[PROBLEM STATEMENT]:
Work out how many lines in the material below hold the word "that". Write only the number.

[RAW DATA]:
◆ ◆ ◆ ◆ ◆ ◆ ◆

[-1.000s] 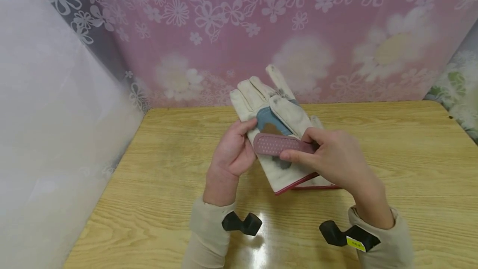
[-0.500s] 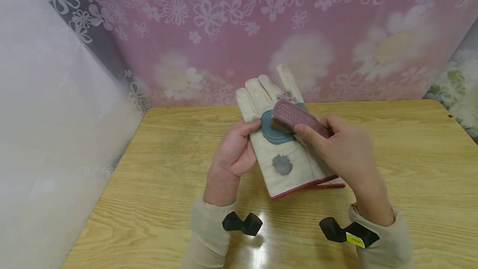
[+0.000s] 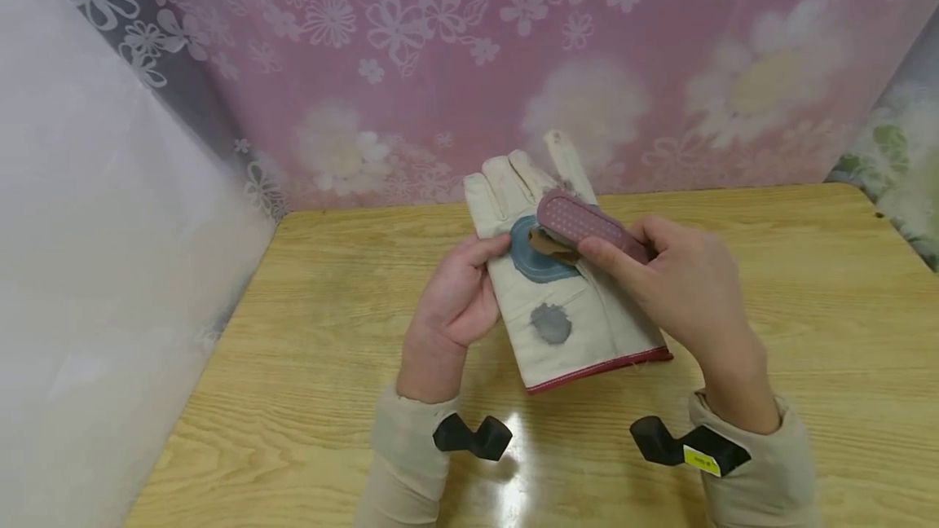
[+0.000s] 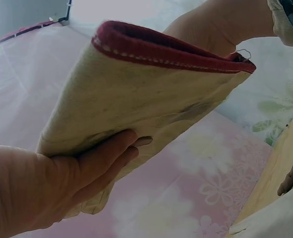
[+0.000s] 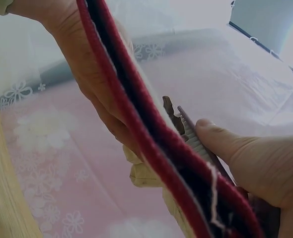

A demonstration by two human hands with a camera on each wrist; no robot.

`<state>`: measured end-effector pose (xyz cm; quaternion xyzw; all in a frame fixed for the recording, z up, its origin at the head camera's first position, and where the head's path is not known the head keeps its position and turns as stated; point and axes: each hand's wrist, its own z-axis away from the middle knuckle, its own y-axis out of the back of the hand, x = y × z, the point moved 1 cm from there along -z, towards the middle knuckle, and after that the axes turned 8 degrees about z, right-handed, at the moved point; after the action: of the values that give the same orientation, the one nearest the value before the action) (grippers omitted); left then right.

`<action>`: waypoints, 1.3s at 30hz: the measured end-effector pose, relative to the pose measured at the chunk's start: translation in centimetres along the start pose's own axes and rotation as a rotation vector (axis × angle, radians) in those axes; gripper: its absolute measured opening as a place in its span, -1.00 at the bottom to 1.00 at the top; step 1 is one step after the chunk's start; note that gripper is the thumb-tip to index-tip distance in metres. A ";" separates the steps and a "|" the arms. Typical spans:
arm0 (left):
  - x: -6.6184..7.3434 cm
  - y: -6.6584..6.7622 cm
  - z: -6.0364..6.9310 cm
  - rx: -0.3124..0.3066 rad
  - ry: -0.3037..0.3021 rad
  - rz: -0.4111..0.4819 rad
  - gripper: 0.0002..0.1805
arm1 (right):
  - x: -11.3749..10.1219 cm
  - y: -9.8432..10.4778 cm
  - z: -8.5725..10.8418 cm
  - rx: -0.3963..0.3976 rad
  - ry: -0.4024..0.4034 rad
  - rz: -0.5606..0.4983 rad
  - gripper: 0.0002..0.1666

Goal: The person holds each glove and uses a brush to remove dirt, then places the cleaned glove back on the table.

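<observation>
1. Nearest, below the glove: my beige sleeves (image 3: 407,463), each with a black wrist device (image 3: 472,437); the one on my right carries a yellow label (image 3: 702,460).
2. At the glove's left edge: my left grip (image 3: 458,292), pinching it, thumb on the front and fingers behind.
3. At the glove's right side: my right grip (image 3: 685,283), closed around one end of a pink brush (image 3: 583,222) with pale dots on its back.
4. The glove (image 3: 590,320): off-white, tilted, held above the tabletop between my two grips, red cuff edge (image 3: 597,371) toward me, fingers pointing away. A grey blotch (image 3: 552,324) marks its cuff; a blue patch (image 3: 539,270) lies farther up, partly under the brush. The brown area beside the brush may be bristles or a mark; I cannot tell which.
5. Beneath and around the glove: the wood-grained tabletop (image 3: 308,332).
6. Left of the glove: a whitish sheet (image 3: 110,267).
7. Farthest, behind the glove: a pink floral backdrop (image 3: 440,88).
</observation>
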<state>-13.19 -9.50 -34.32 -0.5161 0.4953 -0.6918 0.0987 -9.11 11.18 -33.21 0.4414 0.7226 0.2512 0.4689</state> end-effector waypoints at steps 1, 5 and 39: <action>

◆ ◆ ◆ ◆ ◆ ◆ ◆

[SOLUTION TO THIS PROBLEM]:
2